An exact retyping of all lines below is the answer; pictures do not belong in it.
Segment Start: EXERCISE DATA
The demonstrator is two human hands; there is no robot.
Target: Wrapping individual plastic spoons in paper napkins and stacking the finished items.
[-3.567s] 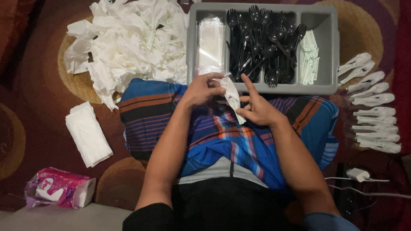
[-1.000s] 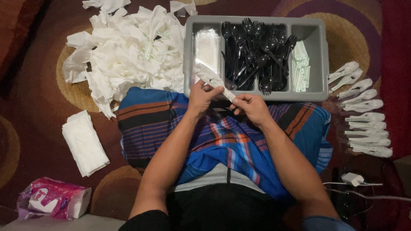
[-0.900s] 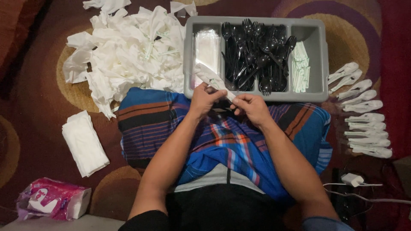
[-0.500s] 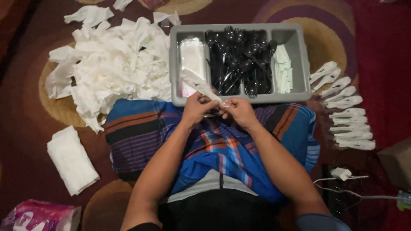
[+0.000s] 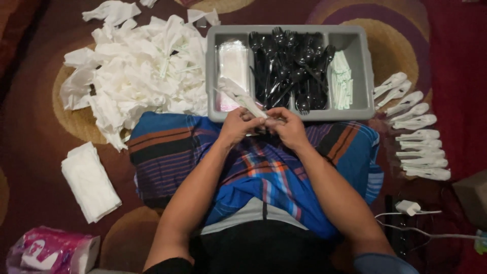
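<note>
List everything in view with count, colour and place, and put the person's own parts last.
Wrapped cutlery packet: one, white, held by both hands over the tray's front edge.
Divided tray: one, grey, on the carpet ahead of the lap.
Cutlery: many, black, tray's middle compartments.
Clear sleeves: a stack, left compartment.
Small sachets: a stack, pale, right compartment.
Finished packets: about ten, white, in a row right of the tray.
Loose napkins: a heap, white, left of the tray.
Folded napkins: one stack, white, lower left.
Napkin pack: one, pink, bottom left.
Charger: one, white, lower right.
Striped cloth: one, blue, over the lap.
Left hand: on the packet.
Right hand: on the packet.
</note>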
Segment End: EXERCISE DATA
**TASK RESPONSE**
The demonstrator is two human hands; there is no robot.
Target: Wrapping individual plastic spoons in paper napkins and stacking the finished items.
[-3.567s] 
[-1.000s] 
[-0.900s] 
[-0.500s] 
[+0.000s] 
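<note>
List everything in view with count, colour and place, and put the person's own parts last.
Wrapped cutlery packet: one, white, held by both hands over the tray's front edge.
Divided tray: one, grey, on the carpet ahead of the lap.
Cutlery: many, black, tray's middle compartments.
Clear sleeves: a stack, left compartment.
Small sachets: a stack, pale, right compartment.
Finished packets: about ten, white, in a row right of the tray.
Loose napkins: a heap, white, left of the tray.
Folded napkins: one stack, white, lower left.
Napkin pack: one, pink, bottom left.
Charger: one, white, lower right.
Striped cloth: one, blue, over the lap.
Left hand: on the packet.
Right hand: on the packet.
</note>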

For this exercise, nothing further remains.